Your objective - Once you have located the line containing "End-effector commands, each" in the material below, return it exactly along with each line after it through the line containing "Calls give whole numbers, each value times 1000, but".

Input records -

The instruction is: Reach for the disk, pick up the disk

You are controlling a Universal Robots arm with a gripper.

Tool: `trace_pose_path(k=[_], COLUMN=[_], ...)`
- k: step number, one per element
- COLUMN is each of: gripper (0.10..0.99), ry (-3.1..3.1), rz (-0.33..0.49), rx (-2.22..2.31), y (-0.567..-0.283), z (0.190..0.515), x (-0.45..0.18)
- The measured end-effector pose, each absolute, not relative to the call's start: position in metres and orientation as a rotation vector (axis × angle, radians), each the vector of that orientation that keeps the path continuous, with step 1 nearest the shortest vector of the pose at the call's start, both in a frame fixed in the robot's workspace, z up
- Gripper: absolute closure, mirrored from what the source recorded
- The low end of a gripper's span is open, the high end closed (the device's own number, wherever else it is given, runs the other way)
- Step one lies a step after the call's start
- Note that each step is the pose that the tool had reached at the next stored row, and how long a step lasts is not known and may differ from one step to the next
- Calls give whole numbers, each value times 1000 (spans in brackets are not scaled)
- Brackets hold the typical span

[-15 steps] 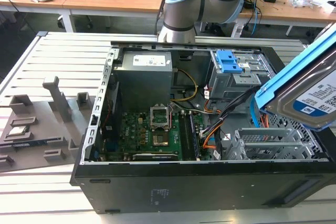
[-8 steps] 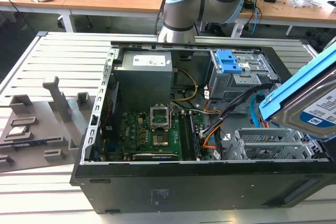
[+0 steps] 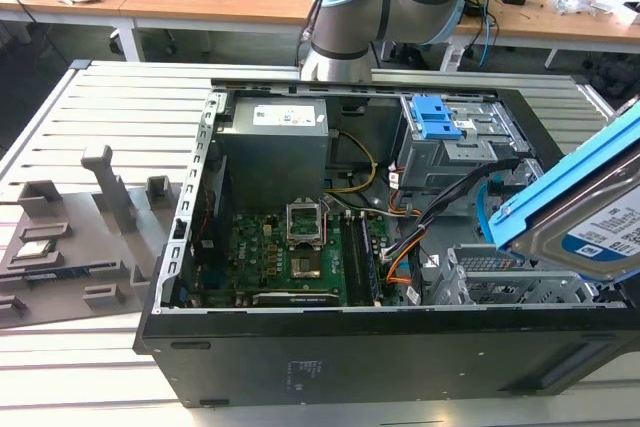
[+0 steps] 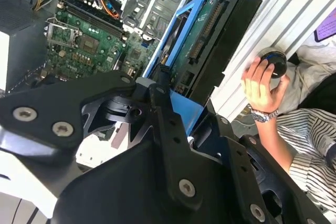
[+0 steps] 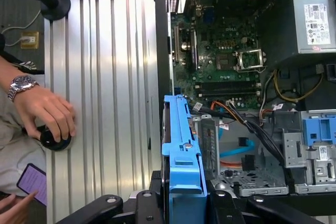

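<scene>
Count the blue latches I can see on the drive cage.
2, side by side on top of the grey drive cage in the exterior view: one latch and its neighbour. More may be hidden.

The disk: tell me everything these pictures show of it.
The disk is a flat silver-grey metal hard drive with a white-and-blue label, framed by a bright blue plastic bracket. In the exterior view it is tilted, raised above the open computer case at that view's right. The second wrist view shows its dark underside with a green circuit board. In the first wrist view it stands edge-on, the blue bracket clamped by the gripper. Nothing else touches it.
</scene>
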State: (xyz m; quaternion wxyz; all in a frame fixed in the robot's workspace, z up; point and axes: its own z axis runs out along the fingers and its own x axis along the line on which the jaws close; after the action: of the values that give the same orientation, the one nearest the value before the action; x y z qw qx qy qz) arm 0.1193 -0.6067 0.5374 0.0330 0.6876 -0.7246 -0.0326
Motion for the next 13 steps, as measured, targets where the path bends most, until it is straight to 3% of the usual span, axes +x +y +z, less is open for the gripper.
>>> trace_pose_path(k=[13], gripper=[718], ry=[-2222], rz=[-115], rx=[2108], y=[-607], z=[496], x=[126])
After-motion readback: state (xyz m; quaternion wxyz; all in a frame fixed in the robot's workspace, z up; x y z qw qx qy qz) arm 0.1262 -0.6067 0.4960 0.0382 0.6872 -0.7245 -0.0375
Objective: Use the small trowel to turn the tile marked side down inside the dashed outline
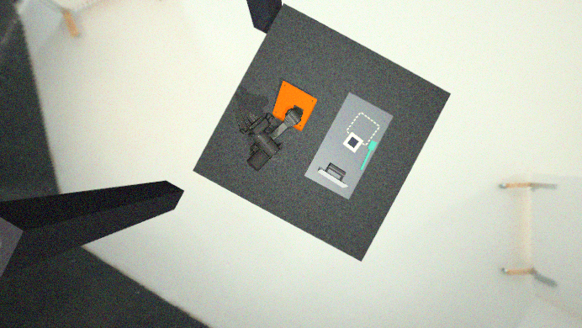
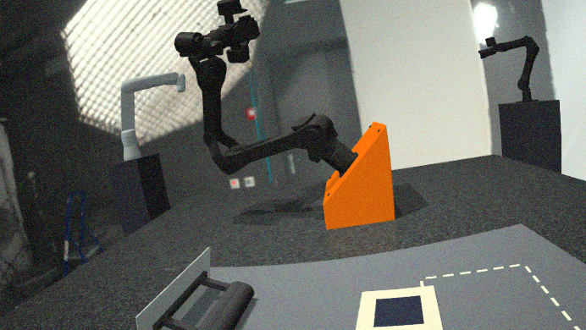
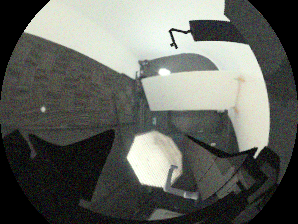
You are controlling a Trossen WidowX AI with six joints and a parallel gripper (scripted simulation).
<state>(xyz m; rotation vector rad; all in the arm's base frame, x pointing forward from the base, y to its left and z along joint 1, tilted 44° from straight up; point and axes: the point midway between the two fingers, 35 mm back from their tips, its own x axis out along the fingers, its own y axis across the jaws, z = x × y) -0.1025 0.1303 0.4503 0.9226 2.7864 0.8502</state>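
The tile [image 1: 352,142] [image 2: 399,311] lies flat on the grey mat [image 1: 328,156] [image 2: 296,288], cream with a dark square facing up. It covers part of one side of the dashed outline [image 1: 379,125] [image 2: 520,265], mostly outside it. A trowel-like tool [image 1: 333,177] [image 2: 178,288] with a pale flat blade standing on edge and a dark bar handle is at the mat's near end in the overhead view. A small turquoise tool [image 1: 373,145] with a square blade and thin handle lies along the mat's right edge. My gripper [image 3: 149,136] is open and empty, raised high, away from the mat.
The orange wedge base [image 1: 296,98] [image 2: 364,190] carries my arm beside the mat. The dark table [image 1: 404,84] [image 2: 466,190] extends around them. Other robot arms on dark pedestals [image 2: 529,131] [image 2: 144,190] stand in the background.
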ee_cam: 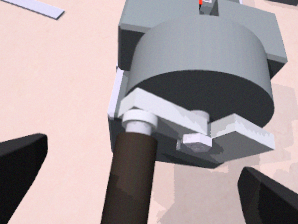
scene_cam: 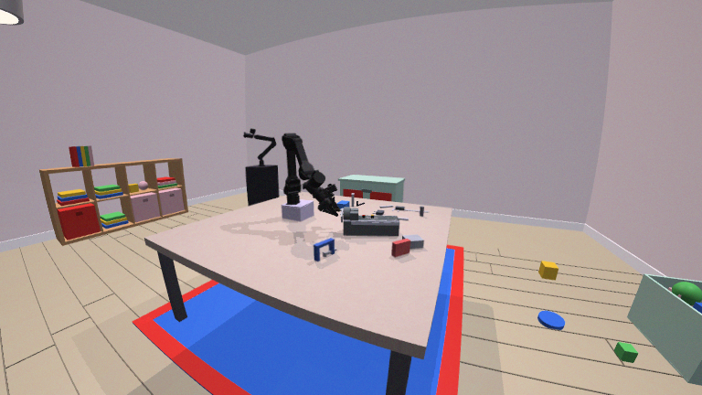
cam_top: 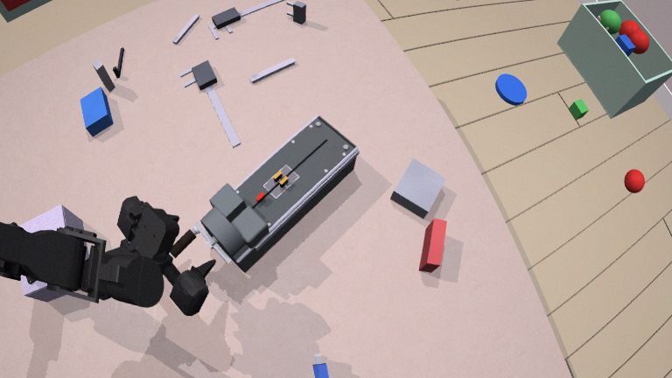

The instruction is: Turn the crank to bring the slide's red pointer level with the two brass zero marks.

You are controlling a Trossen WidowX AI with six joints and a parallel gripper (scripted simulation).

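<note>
While the red pointer sits short of brass marks, dark-handled crank, pincer apart.

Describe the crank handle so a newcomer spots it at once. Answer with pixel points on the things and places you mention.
On the pinkish table [cam_top: 375,319] [scene_cam: 294,274] sits a long grey machine [cam_top: 300,159] [scene_cam: 371,227] with a rounded drum [cam_top: 224,231] [ee_cam: 200,55] at one end. Beyond the drum's face, on a pale crank arm [ee_cam: 165,111], sticks out the handle [cam_top: 183,242] [ee_cam: 131,175]: a dark brown cylinder, unlike the black gripper fingers either side.

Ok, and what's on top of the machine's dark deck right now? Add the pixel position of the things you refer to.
The red pointer [cam_top: 260,197] sits in the slot, short of the two brass marks [cam_top: 277,175] [cam_top: 283,180], toward the grey housing [cam_top: 224,229] [ee_cam: 200,52]. Whatever the housing covers can't be seen.
</note>
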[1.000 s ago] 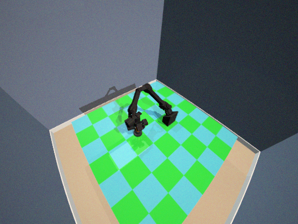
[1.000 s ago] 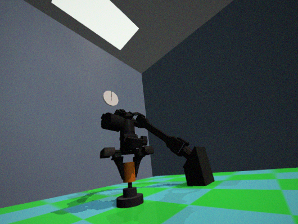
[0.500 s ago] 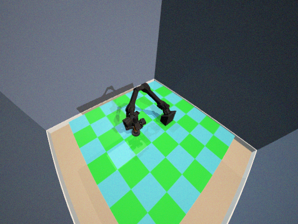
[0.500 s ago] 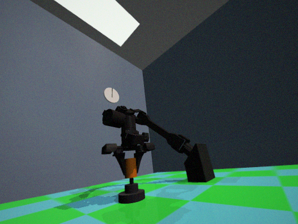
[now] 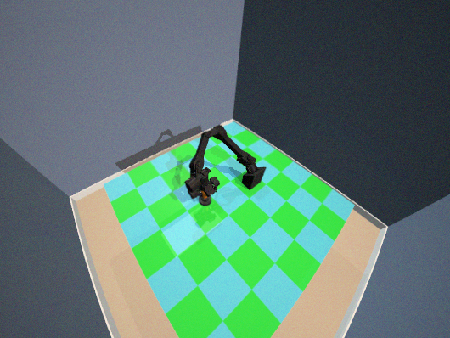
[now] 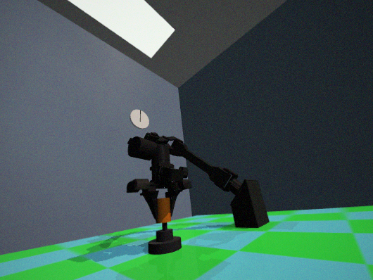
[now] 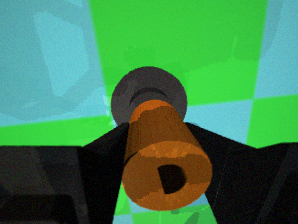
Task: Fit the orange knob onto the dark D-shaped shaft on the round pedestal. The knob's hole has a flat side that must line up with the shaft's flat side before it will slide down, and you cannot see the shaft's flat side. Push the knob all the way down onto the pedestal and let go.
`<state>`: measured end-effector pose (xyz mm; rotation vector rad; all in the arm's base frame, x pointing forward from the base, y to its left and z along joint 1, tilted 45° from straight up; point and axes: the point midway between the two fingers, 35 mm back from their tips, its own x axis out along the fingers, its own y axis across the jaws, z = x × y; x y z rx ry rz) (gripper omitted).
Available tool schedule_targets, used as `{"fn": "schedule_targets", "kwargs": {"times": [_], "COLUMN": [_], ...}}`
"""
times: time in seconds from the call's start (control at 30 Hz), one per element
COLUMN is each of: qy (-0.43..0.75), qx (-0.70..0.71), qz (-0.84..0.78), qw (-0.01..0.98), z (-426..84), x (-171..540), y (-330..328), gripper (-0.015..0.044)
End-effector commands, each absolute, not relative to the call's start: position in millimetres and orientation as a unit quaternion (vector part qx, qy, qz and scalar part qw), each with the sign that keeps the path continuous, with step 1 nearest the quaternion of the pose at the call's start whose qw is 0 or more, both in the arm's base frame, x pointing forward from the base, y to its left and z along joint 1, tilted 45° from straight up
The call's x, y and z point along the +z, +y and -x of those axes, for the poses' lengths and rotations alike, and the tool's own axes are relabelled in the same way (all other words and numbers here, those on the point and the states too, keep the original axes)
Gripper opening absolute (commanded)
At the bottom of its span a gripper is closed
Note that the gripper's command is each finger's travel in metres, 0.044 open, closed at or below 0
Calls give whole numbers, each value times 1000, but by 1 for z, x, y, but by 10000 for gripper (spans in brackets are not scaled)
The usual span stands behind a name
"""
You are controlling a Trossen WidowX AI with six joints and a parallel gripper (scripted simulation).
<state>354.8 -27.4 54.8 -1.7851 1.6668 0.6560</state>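
My gripper (image 6: 164,214) (image 7: 155,128) is shut on the orange knob (image 5: 205,195) (image 6: 164,210) (image 7: 160,131), which stands upright between the fingertips. The dark shaft (image 6: 165,226) shows as a short length between the knob's lower end and the round pedestal (image 5: 205,201) (image 6: 165,245) (image 7: 122,102). The knob is above the pedestal, not touching it. Its lower end is at the shaft's top; whether the shaft is inside the hole cannot be seen. In the wrist view the D-shaped hole in the knob's top has its flat side to the left. The shaft's flat side is hidden.
The arm's dark base (image 5: 253,178) (image 6: 250,205) stands on the green and blue checkered floor (image 5: 250,265) (image 6: 299,246), to the right of the pedestal in the top and exterior views. A low pale rim (image 5: 91,263) edges the area. A round clock (image 6: 139,119) hangs on the wall.
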Motion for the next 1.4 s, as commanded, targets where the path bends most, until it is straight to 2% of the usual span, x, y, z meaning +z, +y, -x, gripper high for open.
{"fn": "schedule_targets", "kwargs": {"times": [0.0, 0.77, 1.0, 1.37], "qy": [627, 627, 599, 598], "qx": [249, 249, 310, 313], "qz": [675, 675, 701, 703], "qw": [299, 299, 230, 227], "z": [-354, -355, -356, -354], "x": [54, 57, 57, 55], "y": [-28, -26, -26, -27], "gripper": [0, 0, 0, 0]}}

Expected answer -
End-effector commands, each absolute, not relative to the call's start: position in millimetres and orientation as a unit quaternion (vector part qx, qy, qz and scalar part qw), each with the sign that keeps the path continuous, with step 1 nearest the quaternion of the pose at the call's start whose qw is 0 or more, both in the arm's base frame, x pointing forward from the base, y to its left and z along joint 1, tilted 45° from straight up
The call's x, y and z point along the +z, +y and -x of those axes, for the poses' lengths and rotations alike, and the tool's own axes are relabelled in the same way (all other words and numbers here, those on the point and the states too, keep the original axes)
Gripper opening absolute (commanded)
At the bottom of its span a gripper is closed
Note that the gripper's command is each finger's travel in metres, 0.044 open, closed at or below 0
Calls give whole numbers, each value times 1000, but by 1 for z, x, y, but by 10000 for gripper (spans in brackets are not scaled)

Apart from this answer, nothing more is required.